Our study revealed that those over 50 years old had high levels of AL among all categories of countries of birth in this study. The finding of high AL matched the length of time in the U.S. and indicated that the longer one had been in the U.S., the higher their AL levels became. These results are consistent with a study by Peek and colleagues, which indicated that foreign-born individuals who had recently arrived in the U.S. had relatively better health on arrival, but their health declined over time, with AL increasing concurrently [
25]. The stressors associated with immigration, assimilation, and adaptation to a new country and culture may explain this finding.

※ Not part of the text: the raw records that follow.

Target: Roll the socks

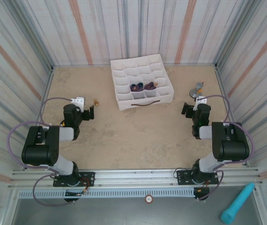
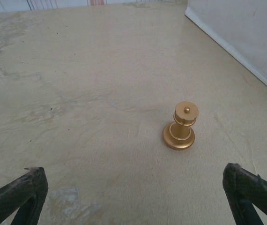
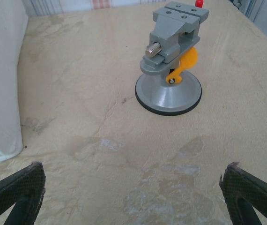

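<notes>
Hanging back from box, both arms. Left gripper (image 2: 133, 174) agape near gold chess piece (image 2: 180, 127); right gripper (image 3: 133, 172) agape facing small vise (image 3: 170, 70). Socks (image 1: 137, 87) bundled in middle cells of white box (image 1: 124, 102). Rolling looks finished; any further move means reaching into box.

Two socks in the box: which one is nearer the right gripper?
The right-hand sock, in the compartment toward the right gripper; the other sock sits one compartment to its left.
</notes>
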Robot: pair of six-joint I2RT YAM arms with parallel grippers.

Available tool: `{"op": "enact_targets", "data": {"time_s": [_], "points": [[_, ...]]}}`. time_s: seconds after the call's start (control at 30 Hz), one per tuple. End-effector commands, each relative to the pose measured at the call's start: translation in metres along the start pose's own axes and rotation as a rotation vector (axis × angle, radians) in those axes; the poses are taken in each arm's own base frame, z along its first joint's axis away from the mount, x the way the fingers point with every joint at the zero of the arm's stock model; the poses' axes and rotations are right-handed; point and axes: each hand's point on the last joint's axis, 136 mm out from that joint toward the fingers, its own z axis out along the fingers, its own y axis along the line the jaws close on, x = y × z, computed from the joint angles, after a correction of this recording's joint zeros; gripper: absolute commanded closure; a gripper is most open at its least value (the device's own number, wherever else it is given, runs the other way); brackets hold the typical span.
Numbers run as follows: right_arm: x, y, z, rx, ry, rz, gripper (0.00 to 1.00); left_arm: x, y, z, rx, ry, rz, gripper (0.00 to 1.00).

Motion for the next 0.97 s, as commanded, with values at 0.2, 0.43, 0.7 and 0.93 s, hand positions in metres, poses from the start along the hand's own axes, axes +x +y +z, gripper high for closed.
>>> {"op": "enact_targets", "data": {"time_s": [0.2,0.43,0.7,0.93], "points": [[-0.0053,0.0015,0.0009,0.003,-0.017,0.016,0.01,-0.0123,0.0049,-0.0004,-0.024,-0.038,0.007,0.01],[-0.0059,0.0013,0.0012,0.003,-0.018,0.016,0.01,-0.0125,0.0049,-0.0004,-0.024,-0.039,0.008,0.01],[-0.0055,0.0016,0.0013,0.003,-0.016,0.014,0.01,-0.0117,0.005,-0.0004,-0.024,-0.037,0.008,0.01],[-0.006,0.0011,0.0006,0.013,-0.022,0.012,0.01,-0.0123,0.0051,-0.0004,-0.024,-0.038,0.007,0.01]]}}
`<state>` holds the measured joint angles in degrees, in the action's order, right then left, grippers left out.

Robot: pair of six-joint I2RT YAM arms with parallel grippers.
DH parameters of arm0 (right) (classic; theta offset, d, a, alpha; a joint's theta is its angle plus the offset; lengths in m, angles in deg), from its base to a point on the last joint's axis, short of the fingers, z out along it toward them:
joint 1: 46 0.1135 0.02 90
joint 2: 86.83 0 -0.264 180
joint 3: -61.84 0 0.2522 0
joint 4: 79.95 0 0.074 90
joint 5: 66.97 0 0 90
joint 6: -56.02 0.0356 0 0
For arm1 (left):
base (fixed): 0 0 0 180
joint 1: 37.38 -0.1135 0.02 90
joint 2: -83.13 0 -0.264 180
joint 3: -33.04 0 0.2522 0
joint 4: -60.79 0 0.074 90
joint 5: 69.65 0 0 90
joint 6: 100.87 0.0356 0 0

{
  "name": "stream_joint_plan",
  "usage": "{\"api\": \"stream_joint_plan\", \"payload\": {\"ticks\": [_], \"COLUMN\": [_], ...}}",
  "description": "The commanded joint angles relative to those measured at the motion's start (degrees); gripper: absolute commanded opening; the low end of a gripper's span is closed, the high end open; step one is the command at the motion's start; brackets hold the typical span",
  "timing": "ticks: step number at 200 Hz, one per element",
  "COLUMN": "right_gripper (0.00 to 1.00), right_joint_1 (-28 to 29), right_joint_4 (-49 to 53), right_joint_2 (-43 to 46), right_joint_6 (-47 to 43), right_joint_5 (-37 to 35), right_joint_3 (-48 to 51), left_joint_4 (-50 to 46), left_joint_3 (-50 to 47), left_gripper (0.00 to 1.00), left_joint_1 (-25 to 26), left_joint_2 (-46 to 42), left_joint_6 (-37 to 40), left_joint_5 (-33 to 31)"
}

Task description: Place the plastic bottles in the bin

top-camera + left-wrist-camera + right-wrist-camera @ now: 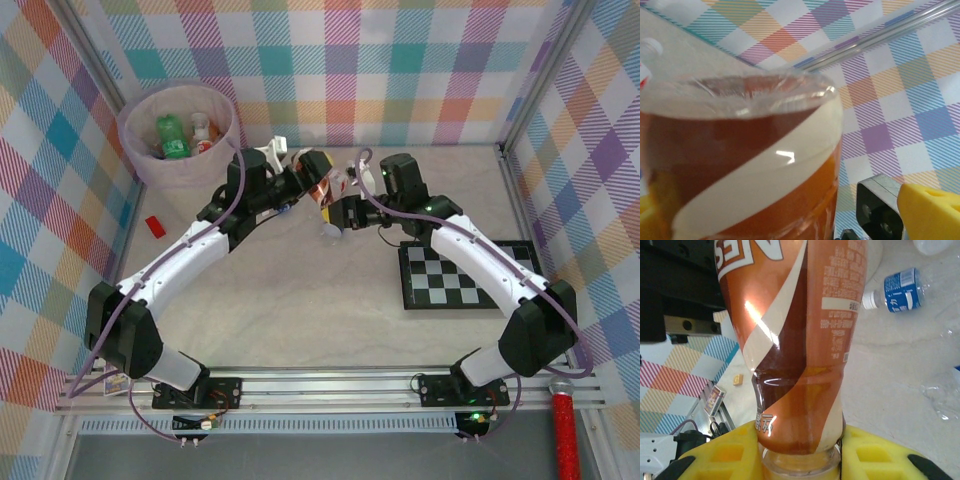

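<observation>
From above, you have the brown bottle (324, 192) at mid-scene, between the left gripper (316, 178) and the right gripper (334, 214). The bin (140, 150) stands well apart from it in the far left corner of the table (300, 290), with a green bottle (172, 135) inside.

On your left wrist camera, the brown bottle's wrapped body sits between the yellow fingers (930, 210). The one at the right stands clear of it, so this gripper is spread open around the bottle.

On your right wrist camera, the right gripper is clamped on the brown bottle's neck, with yellow fingers pressed to both sides. A blue-labelled bottle (896, 290) lies on the table behind.
</observation>
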<state>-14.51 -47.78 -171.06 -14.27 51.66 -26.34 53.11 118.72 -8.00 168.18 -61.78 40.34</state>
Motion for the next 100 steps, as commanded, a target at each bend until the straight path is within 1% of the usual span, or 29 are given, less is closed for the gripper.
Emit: {"api": "stream_joint_plan", "payload": {"ticks": [1,14,29,55,70,83,100], "right_gripper": [0.13,0.13,0.13,0.14,0.15,0.15,0.17], "right_joint_1": [0.51,0.53,0.55,0.51,0.51,0.52,0.51], "right_joint_4": [-5.56,-6.49,-7.98,-9.03,-9.69,-9.75,-10.10], "right_joint_2": [0.03,-0.70,-1.09,-1.11,-0.76,-0.44,-0.03], "right_joint_6": [1.63,1.84,2.80,3.54,3.85,3.92,3.98], "right_joint_5": [1.36,1.35,2.11,2.97,3.02,3.02,3.08], "right_joint_3": [0.88,1.32,1.72,1.97,2.58,2.91,3.44], "left_joint_4": [5.92,7.56,7.07,8.24,8.40,8.24,8.09], "left_joint_3": [0.09,1.40,3.29,3.55,3.42,3.40,3.58], "left_gripper": [0.94,0.85,0.78,0.65,0.62,0.57,0.54], "left_joint_1": [0.92,0.89,0.93,0.94,0.94,0.93,0.94], "left_joint_2": [2.07,3.99,5.75,7.00,6.96,6.87,7.01], "left_joint_6": [-3.81,-5.43,-5.66,-6.55,-6.41,-6.21,-6.21], "left_joint_5": [0.19,0.38,0.45,-0.43,-1.24,-1.82,-2.15]}}
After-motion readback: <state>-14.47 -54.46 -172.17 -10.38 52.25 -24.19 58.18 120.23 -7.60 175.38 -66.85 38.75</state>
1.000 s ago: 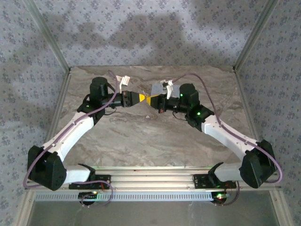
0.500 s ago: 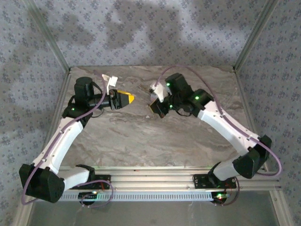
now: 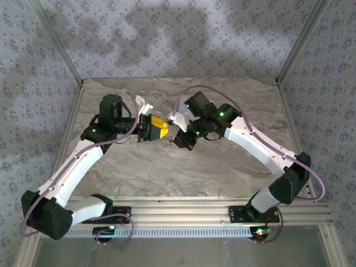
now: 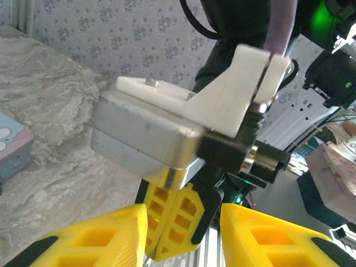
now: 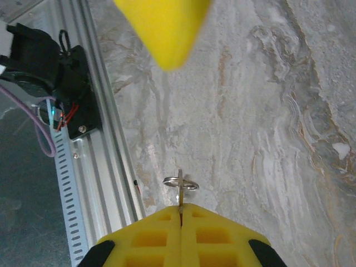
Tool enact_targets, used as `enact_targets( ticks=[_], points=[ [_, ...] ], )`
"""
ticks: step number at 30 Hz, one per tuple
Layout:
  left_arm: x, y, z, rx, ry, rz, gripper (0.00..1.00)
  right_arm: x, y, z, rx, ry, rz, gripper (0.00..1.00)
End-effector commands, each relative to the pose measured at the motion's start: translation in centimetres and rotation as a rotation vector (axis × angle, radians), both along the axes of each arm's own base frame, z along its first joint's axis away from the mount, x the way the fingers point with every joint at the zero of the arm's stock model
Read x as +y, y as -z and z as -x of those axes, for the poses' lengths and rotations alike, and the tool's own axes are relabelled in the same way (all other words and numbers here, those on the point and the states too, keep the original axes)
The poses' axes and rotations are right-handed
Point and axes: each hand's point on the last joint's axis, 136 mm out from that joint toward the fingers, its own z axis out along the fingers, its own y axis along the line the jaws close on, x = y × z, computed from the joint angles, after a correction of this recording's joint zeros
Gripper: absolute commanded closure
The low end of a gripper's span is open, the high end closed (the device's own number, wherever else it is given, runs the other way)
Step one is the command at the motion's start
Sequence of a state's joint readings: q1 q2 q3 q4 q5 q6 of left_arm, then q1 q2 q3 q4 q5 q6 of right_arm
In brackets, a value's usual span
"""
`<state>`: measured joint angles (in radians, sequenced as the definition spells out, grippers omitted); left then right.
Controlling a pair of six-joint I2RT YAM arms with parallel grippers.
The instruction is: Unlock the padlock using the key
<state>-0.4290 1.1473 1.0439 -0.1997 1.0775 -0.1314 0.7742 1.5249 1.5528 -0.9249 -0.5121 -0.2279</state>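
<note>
My right gripper (image 5: 181,208) is shut on the key (image 5: 180,188). The key's thin metal head and its ring stick out past the yellow fingertips, above the marbled table. In the top view the right gripper (image 3: 179,140) hangs mid-table, pointing down and left. My left gripper (image 3: 163,128) faces it from the left, almost touching. In the left wrist view the left gripper (image 4: 182,222) is open with nothing between its yellow fingers. The right gripper's closed fingers (image 4: 175,217) show just beyond that gap. One left fingertip (image 5: 162,28) juts into the right wrist view from above. The padlock is out of view.
A pale blue tin (image 4: 10,146) with a cartoon lid lies on the table at the left edge of the left wrist view. The aluminium rail (image 3: 178,214) runs along the near table edge. Patterned walls enclose the marbled tabletop (image 3: 167,172).
The left gripper pulled back to the left, then returned right to face the right gripper, its jaws now wider. The right gripper shifted slightly left and nearer, still closed.
</note>
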Motion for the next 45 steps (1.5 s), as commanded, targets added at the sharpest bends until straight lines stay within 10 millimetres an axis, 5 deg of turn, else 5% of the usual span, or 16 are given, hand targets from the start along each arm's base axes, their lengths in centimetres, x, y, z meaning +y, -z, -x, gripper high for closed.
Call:
enact_targets(
  ticks=[1, 17, 23, 28, 32, 37, 40, 45],
  points=[
    [-0.4, 0.1, 1.0, -0.03, 0.059, 0.006, 0.61, -0.3, -2.7, 1.3, -0.016, -0.056, -0.088, 1.0],
    [-1.5, 2.1, 1.0, -0.007, 0.066, -0.071, 0.65, -0.8, -4.0, 1.7, -0.011, -0.055, -0.162, 1.0],
    [-1.9, 2.8, 1.2, 0.02, 0.088, -0.097, 0.75, -0.9, -4.1, 1.7, -0.019, -0.052, -0.162, 1.0],
    [-2.0, 3.1, 1.4, 0.032, 0.097, -0.108, 0.96, -1.0, -4.1, 1.6, -0.02, -0.042, -0.159, 1.0],
    [-2.0, 3.1, 1.3, 0.034, 0.083, -0.112, 1.0, -1.3, -4.5, 0.9, -0.034, 0.007, -0.183, 1.0],
    [-1.8, 2.9, 0.2, 0.051, 0.021, -0.123, 1.0, -2.5, -6.1, -1.0, -0.102, 0.113, -0.31, 0.74],
    [-0.8, 2.7, -2.1, 0.08, -0.106, -0.108, 1.0, -4.1, -7.8, -3.5, -0.18, 0.262, -0.421, 0.51],
    [4.9, 2.0, -8.5, 0.213, -0.448, 0.041, 1.0, -8.9, -6.4, -8.2, -0.069, 0.699, -0.48, 0.39]
  ],
)
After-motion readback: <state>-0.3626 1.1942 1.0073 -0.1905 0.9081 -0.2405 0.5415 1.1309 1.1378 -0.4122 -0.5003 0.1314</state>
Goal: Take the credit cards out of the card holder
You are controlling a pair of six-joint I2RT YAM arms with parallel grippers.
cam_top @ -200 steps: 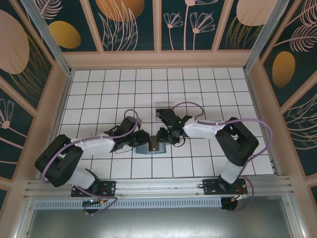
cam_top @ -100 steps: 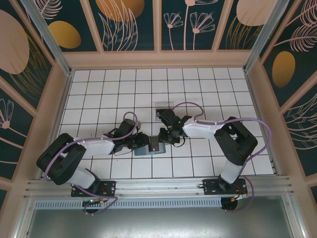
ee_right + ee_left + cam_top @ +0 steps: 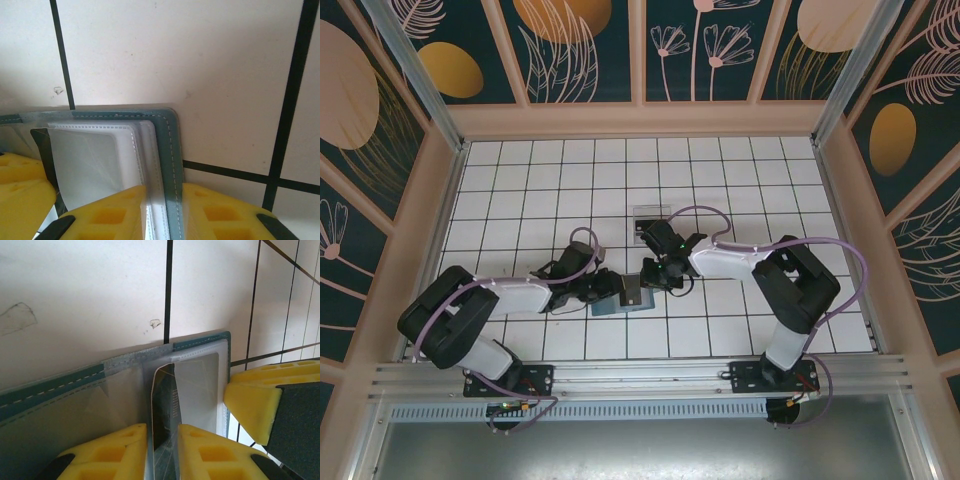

Our study result indicated that PFAS and AL levels elevated by the length of time in the U.S. potentially indicates that emerging environmental contaminants like PFAS may potentially pose a differential geographic exposure pattern compared to traditional contaminants like Lead. Lead tends to exist in higher concentrations in low- and middle-income countries (LMIC) as compared to high-income countries (HIC) [
14].
The individuals who were born in Mexico were the most at risk of elevated AL levels by the length of time in the U.S., which was consistent with a study by Kaestner and colleagues, which indicated that the relationship between AL and the participants born in Mexico was statistically significant (
p-value < 0.001). Specifically, Mexico-born participants were healthier upon arrival in the U.S., and their health diminished over time [
26]. This is also compatible with the study by Doamekpor and colleagues, which indicated that the people born in countries other than the U.S. had lower AL levels, and their AL increased over time [
17].
Limitations: Trends in this study assessed by the length of time have limitations as the study design was cross-sectional. A longitudinal study is necessary to reach definitive conclusions.